Environmentalists from around the world converge this week on New York for protests and an unprecedented youth summit aimed at pressuring global leaders at the UN to ramp up their carbon reduction commitments.
The headline event takes place September 23 when UN Secretary-General Antonio Guterres will likely re-state four key demands: quit new coal by 2020, achieve carbon neutrality by 2050, deliver enhanced climate plans next year and end fossil fuel subsidies.
Ahead of that, though, students from New York’s more than 1,700 schools will pour into the streets of America’s biggest city for this Friday’s global climate strike, joined by potentially millions of others worldwide, including employees from major companies such as Amazon and trade unionists.
And on Saturday, Swedish campaigner Greta Thunberg, along with 500 other teen activists, will convene for the first ever Youth Climate Summit at the UN headquarters, a testament to the growing power of a movement that has succeeded in popularising the term “climate emergency” over the past year.
That phrase has been taken up by Guterres, who has called Monday’s main summit because the world’s major polluters remain far behind their pledges in the 2015 Paris Agreement to reduce their greenhouse gas emissions enough to prevent climate catastrophe.
The secretary-general “has been very clear that he’s asking countries to come to New York next week not to give flowery speeches, but to have concrete plans for how they intend to bring their national commitments in line with the science”,
Alden Meyer, director of strategy and policy for the Union of Concerned Scientists, said.
The Paris Agreement saw countries pledge to limit the rise in the average temperature of the Earth to two degrees Celsius over pre-industrial levels, and if possible 1.5 degrees Celsius.
To meet the most ambitious, the world must achieve carbon neutrality by 2050, and greenhouse gas emissions need to fall starting next year, according to a landmark report issued last October by the
Intergovernmental Panel on Climate Change.
The numbers so far are bleak.
Carbon dioxide emissions were their highest ever level in 2018; July 2019 was the hottest month in history, and the last four years have been the Earth’s hottest on record.
Meanwhile, Nasa data showed ice at both poles shrank to the lowest ever levels in 2019.
According to Meyer, some 60 or so countries have indicated they intend to announce that they will enhance their climate commitments under the Paris Agreement.
Crucially, however, these don’t include the major emitters – the countries of the Group of 20 which collectively represent over 80 per cent of global emissions.

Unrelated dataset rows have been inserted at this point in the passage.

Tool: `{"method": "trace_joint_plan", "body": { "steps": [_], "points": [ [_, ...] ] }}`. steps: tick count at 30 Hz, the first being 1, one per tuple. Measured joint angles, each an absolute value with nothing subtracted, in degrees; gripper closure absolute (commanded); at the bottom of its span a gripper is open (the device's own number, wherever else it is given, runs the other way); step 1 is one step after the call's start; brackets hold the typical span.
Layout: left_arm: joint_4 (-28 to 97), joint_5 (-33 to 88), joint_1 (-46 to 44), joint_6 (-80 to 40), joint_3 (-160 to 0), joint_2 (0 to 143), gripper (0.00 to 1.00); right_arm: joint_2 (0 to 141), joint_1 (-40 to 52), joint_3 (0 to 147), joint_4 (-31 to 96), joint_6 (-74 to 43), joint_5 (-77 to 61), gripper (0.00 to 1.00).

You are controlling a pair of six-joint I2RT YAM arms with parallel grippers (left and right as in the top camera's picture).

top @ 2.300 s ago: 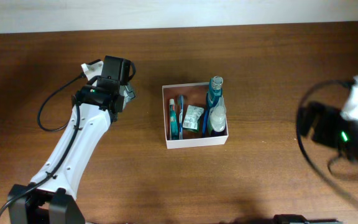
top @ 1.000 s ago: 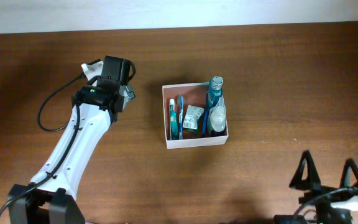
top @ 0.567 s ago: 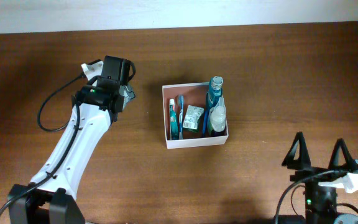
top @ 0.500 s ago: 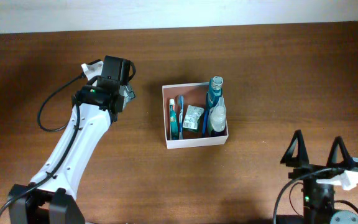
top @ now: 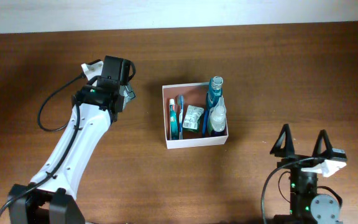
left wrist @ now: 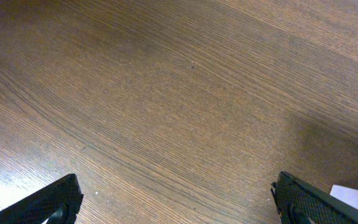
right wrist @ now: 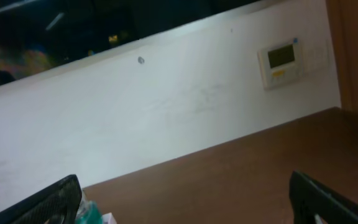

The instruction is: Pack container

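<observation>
Table point(top: 278, 68) spanning whole frame | container point(top: 196, 142) sitting at centre, bottles point(top: 215, 99) standing inside along its right wall | left gripper point(left wrist: 179, 202) hovering upper left, jaws gaping wide, gripping nothing | right gripper point(top: 303, 138) pointing upward lower right, jaws fully spread, empty

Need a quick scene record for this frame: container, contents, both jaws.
container: mid-table, open-topped, white walls
contents: blue bottle, clear bottle, small packet, slim blue item
left jaws: open, empty, above bare table left of container
right jaws: open, empty, near-right of table, facing the wall
</observation>
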State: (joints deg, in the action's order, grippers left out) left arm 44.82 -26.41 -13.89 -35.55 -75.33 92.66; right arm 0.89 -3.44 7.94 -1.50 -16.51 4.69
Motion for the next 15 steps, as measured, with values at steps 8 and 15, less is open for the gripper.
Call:
{"method": "trace_joint_plan", "body": {
  "steps": [8, 15],
  "points": [
    [44.8, -26.4, -13.9, -35.6, -75.3, 92.7, 0.01, 0.9, -3.4, 0.9, -5.9, -16.4, 4.7, 0.02],
    [44.8, -26.4, -13.9, -35.6, -75.3, 92.7, 0.01, 0.9, -3.4, 0.6, -4.6, -12.4, 4.7, 0.02]
  ]
}}
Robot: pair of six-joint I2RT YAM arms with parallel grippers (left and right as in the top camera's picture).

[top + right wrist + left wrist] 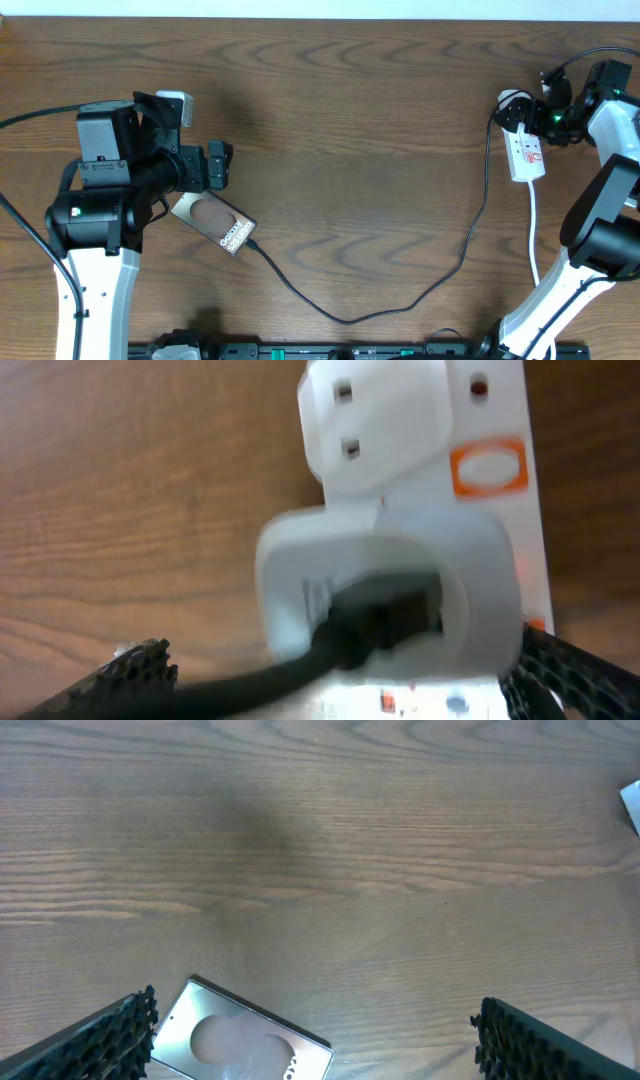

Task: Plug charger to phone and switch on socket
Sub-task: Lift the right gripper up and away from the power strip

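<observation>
Charger (400, 298) with white plug (385, 575) seated in socket (527, 155) far right, cable tip at phone (215, 222) on desk (350, 120), left claw (218, 166) wide open over phone, right claw (345, 672) wide open over plug, both holding nothing

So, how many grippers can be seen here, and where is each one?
2. The left gripper, open, is by the Galaxy phone at the left; the right gripper, open, is over the white power strip at the far right. No other seems hidden.
</observation>
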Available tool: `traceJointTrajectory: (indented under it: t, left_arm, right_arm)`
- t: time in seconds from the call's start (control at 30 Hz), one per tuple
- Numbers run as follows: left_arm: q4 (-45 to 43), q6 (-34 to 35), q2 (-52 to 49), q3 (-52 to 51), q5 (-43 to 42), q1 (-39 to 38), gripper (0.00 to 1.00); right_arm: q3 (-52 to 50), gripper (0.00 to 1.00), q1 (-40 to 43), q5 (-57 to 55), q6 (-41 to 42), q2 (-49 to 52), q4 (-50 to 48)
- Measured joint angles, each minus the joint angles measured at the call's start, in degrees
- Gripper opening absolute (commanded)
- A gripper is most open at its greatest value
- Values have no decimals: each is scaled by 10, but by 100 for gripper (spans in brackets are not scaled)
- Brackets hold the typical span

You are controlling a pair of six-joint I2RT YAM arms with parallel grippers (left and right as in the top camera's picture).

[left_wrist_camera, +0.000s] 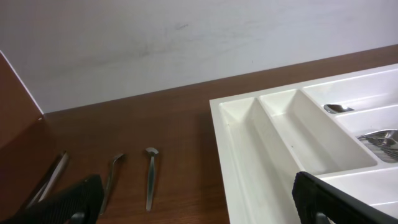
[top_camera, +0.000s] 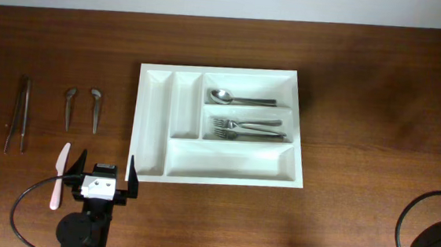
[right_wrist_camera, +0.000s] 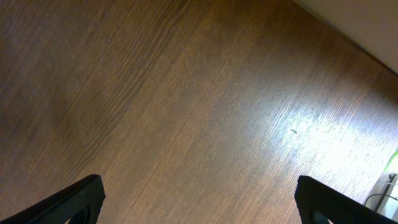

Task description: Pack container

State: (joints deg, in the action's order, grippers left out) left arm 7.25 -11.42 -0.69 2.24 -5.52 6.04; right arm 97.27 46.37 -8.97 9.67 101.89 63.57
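The white cutlery tray [top_camera: 154, 118] lies mid-table, also in the left wrist view [left_wrist_camera: 249, 149]. Its top long compartment holds a spoon [top_camera: 230, 97]; the middle one holds forks [top_camera: 248, 129]; the bottom long one and the two narrow ones look bare. On the table left of it lie two small spoons [top_camera: 70, 105] [top_camera: 95, 107], two long metal pieces [top_camera: 20, 113] and a pink-handled knife [top_camera: 59, 175]. My left gripper [top_camera: 105, 171] is open and empty at the tray's front-left corner. My right gripper [right_wrist_camera: 199, 199] is open over bare wood.
The right arm's body [top_camera: 440, 243] and cable sit at the table's front right corner. A black cable [top_camera: 25, 203] loops beside the left arm. A white wall runs along the table's far edge [left_wrist_camera: 155, 43].
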Motion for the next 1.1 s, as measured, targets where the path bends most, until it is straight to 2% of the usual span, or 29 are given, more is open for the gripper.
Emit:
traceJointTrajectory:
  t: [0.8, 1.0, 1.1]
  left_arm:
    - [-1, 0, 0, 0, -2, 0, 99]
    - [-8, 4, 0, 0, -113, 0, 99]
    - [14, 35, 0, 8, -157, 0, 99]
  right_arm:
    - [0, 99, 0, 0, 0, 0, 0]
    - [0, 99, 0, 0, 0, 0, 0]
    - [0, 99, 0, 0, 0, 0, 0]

“This is a marathon, not a sprint,” Meyer said. “Monday is not the be all and end all, though it’s a very important political moment.”
The US will be on the sidelines of the summit after announcing its withdrawal from the Paris Agreement in 2017 under the leadership of US President Donald Trump – but remains a signatory until November 4, 2020, a day after the next presidential election.
Countries such as Brazil under the leadership of Jair Bolsonaro are pressing full speed ahead with deforestation plans while Australia is committing to more coal extraction.
Others, like China, the EU, and Canada, have signaled they are committed, but their actions have so far fallen well short of their rhetoric.
At the moment, only Morocco and Gambia have “compatible” commitments with the objective of the 2015 Paris Agreement, according to the World Resource Institute’s Climate Action Tracker.
That hasn’t deterred the optimism of many of the youth activists participating in Saturday’s summit.
“Greta has opened a door,” Come Girschig, a 24-year-old from France, said. But, he added, he was eager for the movement to develop concrete proposals.
“It’s very good that the youth are mobilised on the streets, calling themselves anti-capitalists, and wanting to change the system, but what do we replace it with?”
The summits also come at a time when there is increasing recognition that climate change is a human rights issue, Amnesty International chief Kumi Naidoo said.
“We have to be very clear that the biggest intergenerational violation of human rights is what we are seeing right now with the current adult political and business leadership are governing as if we don’t have children and grandchildren coming after us,” he said.
“Climate change threatens the very ability of human beings to exist on this planet and with no human beings are no human rights.”